*Assigned task*. For the data that follows, state how many lines hold the string "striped", giving the number by itself.

*Information given*.
###

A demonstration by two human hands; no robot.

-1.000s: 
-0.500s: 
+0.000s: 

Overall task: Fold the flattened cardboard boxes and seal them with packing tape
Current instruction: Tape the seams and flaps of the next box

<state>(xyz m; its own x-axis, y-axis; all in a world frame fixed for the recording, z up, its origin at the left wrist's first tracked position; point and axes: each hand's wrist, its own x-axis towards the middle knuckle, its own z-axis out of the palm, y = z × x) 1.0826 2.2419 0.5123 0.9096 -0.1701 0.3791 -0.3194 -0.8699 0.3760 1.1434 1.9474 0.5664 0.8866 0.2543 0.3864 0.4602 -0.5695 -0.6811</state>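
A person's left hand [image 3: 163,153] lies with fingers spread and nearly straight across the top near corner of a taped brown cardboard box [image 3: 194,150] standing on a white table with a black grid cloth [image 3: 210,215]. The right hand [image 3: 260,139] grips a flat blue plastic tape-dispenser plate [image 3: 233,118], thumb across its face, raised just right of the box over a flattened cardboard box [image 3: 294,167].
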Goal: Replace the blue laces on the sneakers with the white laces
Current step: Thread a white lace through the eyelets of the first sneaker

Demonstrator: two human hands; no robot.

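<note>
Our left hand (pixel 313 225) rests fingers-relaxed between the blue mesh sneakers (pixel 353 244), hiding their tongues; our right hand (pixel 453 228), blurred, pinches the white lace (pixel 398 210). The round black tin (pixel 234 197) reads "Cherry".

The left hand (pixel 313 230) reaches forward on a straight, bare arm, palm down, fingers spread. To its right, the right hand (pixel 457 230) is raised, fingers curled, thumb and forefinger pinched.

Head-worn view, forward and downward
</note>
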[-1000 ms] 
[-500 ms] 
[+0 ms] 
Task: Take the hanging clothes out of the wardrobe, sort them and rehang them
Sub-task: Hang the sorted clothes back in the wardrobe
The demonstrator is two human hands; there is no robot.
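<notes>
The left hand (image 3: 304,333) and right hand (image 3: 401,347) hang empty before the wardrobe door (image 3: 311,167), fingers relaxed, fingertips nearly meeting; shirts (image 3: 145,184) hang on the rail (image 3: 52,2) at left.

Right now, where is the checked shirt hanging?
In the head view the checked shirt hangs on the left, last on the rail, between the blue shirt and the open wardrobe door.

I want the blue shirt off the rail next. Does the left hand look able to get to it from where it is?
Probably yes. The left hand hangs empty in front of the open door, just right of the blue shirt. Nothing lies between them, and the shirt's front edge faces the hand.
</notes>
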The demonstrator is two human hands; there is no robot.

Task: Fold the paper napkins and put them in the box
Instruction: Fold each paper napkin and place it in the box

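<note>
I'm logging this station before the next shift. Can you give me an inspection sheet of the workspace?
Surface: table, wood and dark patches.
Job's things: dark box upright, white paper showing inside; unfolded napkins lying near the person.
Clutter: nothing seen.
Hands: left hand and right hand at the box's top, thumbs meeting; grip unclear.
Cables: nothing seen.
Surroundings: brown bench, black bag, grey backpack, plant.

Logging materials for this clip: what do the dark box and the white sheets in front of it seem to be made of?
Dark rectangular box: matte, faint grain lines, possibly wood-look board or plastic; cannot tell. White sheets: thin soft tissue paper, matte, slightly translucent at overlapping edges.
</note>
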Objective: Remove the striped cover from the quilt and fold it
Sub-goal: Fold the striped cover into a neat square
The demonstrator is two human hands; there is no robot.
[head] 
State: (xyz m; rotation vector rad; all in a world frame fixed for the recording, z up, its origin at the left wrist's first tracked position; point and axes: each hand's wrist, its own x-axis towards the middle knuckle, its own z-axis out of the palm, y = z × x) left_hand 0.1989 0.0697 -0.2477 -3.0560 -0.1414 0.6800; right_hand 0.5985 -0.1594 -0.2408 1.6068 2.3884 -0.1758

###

*Solved problem*. 2